Every record must be output verbatim in the reply.

-- -- --

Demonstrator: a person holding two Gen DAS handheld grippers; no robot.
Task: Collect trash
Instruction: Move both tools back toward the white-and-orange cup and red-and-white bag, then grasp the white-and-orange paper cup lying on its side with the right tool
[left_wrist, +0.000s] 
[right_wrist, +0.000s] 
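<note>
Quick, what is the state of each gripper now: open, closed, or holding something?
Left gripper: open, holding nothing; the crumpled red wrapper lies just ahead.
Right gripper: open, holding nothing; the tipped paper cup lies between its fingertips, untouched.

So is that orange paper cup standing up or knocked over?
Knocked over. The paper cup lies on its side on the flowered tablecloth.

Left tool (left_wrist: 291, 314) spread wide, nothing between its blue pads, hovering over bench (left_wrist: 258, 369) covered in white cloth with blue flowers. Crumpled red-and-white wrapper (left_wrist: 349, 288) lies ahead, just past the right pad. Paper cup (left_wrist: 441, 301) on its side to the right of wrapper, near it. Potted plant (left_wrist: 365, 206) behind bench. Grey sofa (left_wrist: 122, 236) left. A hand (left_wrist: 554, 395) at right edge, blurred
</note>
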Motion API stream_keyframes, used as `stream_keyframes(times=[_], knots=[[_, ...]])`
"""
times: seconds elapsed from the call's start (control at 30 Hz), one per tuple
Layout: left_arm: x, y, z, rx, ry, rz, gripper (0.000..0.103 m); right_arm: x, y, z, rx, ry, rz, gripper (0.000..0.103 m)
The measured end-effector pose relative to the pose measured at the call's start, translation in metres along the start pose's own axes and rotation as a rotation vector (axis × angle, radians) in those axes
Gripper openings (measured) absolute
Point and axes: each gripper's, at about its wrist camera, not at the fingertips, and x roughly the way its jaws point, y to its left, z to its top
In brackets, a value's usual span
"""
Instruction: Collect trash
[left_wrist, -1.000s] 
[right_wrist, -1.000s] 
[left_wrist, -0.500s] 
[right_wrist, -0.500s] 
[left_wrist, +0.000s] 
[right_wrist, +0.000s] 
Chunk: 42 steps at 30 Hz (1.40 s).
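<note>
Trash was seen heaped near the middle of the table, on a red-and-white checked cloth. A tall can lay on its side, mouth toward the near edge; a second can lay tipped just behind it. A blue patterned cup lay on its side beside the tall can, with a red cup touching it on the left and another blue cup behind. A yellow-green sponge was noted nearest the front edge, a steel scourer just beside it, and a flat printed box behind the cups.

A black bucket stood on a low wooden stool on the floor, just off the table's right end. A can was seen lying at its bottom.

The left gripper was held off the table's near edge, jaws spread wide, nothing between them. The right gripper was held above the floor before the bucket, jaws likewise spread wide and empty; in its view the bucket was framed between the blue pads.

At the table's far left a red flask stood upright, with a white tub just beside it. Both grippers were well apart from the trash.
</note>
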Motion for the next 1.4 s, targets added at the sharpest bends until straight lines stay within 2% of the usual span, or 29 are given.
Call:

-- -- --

◆ **Task output**:
Demonstrator: a person holding two Gen DAS handheld grippers; no robot.
Task: Collect trash
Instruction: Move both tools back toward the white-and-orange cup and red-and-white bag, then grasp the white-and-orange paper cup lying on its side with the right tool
[left_wrist, +0.000s] 
[right_wrist, +0.000s] 
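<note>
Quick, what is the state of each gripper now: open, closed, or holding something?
Left gripper: open, holding nothing; the crumpled red wrapper lies just ahead.
Right gripper: open, holding nothing; the tipped paper cup lies between its fingertips, untouched.

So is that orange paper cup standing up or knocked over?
Knocked over. The paper cup lies on its side on the flowered tablecloth.

Left tool (left_wrist: 291, 314) spread wide, nothing between its blue pads, hovering over bench (left_wrist: 258, 369) covered in white cloth with blue flowers. Crumpled red-and-white wrapper (left_wrist: 349, 288) lies ahead, just past the right pad. Paper cup (left_wrist: 441, 301) on its side to the right of wrapper, near it. Potted plant (left_wrist: 365, 206) behind bench. Grey sofa (left_wrist: 122, 236) left. A hand (left_wrist: 554, 395) at right edge, blurred
</note>
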Motion API stream_keyframes, used as `stream_keyframes(times=[_], knots=[[_, ...]])`
"""
times: seconds elapsed from the call's start (control at 30 Hz), one per tuple
Layout: left_arm: x, y, z, rx, ry, rz, gripper (0.000..0.103 m); right_arm: x, y, z, rx, ry, rz, gripper (0.000..0.103 m)
The measured end-effector pose relative to the pose measured at the call's start, translation in metres along the start pose's own axes and rotation as a rotation vector (axis × angle, radians) in those axes
Gripper openings (measured) absolute
Point and axes: each gripper's, at about its wrist camera, not at the fingertips, and x roughly the way its jaws point, y to its left, z to its top
In brackets, a value's usual span
"""
Instruction: Collect trash
[left_wrist, -1.000s] 
[right_wrist, -1.000s] 
[left_wrist, -0.500s] 
[right_wrist, -0.500s] 
[left_wrist, +0.000s] 
[right_wrist, +0.000s] 
Chunk: 42 steps at 30 Hz (1.40 s).
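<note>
Trash was seen heaped near the middle of the table, on a red-and-white checked cloth. A tall can lay on its side, mouth toward the near edge; a second can lay tipped just behind it. A blue patterned cup lay on its side beside the tall can, with a red cup touching it on the left and another blue cup behind. A yellow-green sponge was noted nearest the front edge, a steel scourer just beside it, and a flat printed box behind the cups.

A black bucket stood on a low wooden stool on the floor, just off the table's right end. A can was seen lying at its bottom.

The left gripper was held off the table's near edge, jaws spread wide, nothing between them. The right gripper was held above the floor before the bucket, jaws likewise spread wide and empty; in its view the bucket was framed between the blue pads.

At the table's far left a red flask stood upright, with a white tub just beside it. Both grippers were well apart from the trash.
</note>
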Motion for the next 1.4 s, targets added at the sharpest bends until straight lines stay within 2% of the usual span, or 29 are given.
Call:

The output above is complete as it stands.